Copy out the data that follows exactly, leaving out no line.

***

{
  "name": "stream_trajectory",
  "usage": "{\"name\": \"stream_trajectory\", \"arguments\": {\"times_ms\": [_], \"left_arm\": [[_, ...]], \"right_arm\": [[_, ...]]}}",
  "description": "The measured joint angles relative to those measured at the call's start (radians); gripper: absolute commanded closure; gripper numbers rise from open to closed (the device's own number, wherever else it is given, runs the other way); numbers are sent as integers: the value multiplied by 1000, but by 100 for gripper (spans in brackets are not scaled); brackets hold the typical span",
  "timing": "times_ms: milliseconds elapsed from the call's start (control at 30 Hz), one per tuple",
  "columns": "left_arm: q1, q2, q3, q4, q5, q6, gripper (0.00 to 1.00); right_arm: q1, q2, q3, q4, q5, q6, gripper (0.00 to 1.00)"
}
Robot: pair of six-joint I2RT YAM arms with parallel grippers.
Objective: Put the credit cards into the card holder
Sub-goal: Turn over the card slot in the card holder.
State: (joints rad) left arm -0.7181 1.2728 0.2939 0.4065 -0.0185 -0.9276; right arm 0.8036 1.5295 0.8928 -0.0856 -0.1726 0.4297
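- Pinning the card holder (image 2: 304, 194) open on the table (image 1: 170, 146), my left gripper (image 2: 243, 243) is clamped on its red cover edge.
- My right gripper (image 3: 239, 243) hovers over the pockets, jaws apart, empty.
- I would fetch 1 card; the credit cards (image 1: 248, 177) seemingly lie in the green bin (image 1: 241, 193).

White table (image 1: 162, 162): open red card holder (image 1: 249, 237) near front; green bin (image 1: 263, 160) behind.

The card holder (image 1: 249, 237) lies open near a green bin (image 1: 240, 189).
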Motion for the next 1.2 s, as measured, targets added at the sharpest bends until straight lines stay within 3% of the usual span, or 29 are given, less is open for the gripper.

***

• **Written answer**
{
  "name": "stream_trajectory",
  "usage": "{\"name\": \"stream_trajectory\", \"arguments\": {\"times_ms\": [_], \"left_arm\": [[_, ...]], \"right_arm\": [[_, ...]]}}",
  "description": "The measured joint angles relative to those measured at the call's start (radians); gripper: absolute commanded closure; gripper numbers rise from open to closed (the device's own number, wherever else it is given, runs the other way); numbers are sent as integers: the value multiplied by 1000, but by 100 for gripper (spans in brackets are not scaled); brackets hold the typical span",
  "timing": "times_ms: milliseconds elapsed from the call's start (control at 30 Hz), one per tuple",
  "columns": "left_arm: q1, q2, q3, q4, q5, q6, gripper (0.00 to 1.00); right_arm: q1, q2, q3, q4, q5, q6, gripper (0.00 to 1.00)"
}
Robot: pair of six-joint I2RT YAM arms with parallel grippers.
Objective: Put the credit cards into the card holder
Sub-goal: Turn over the card slot in the card holder.
State: (joints rad) left arm -0.7181 1.2728 0.2939 0.4065 -0.0185 -0.9276; right arm 0.8036 1.5295 0.8928 -0.0856 -0.1726 0.4297
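- Pinning the card holder (image 2: 304, 194) open on the table (image 1: 170, 146), my left gripper (image 2: 243, 243) is clamped on its red cover edge.
- My right gripper (image 3: 239, 243) hovers over the pockets, jaws apart, empty.
- I would fetch 1 card; the credit cards (image 1: 248, 177) seemingly lie in the green bin (image 1: 241, 193).

White table (image 1: 162, 162): open red card holder (image 1: 249, 237) near front; green bin (image 1: 263, 160) behind.

The card holder (image 1: 249, 237) lies open near a green bin (image 1: 240, 189).
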Motion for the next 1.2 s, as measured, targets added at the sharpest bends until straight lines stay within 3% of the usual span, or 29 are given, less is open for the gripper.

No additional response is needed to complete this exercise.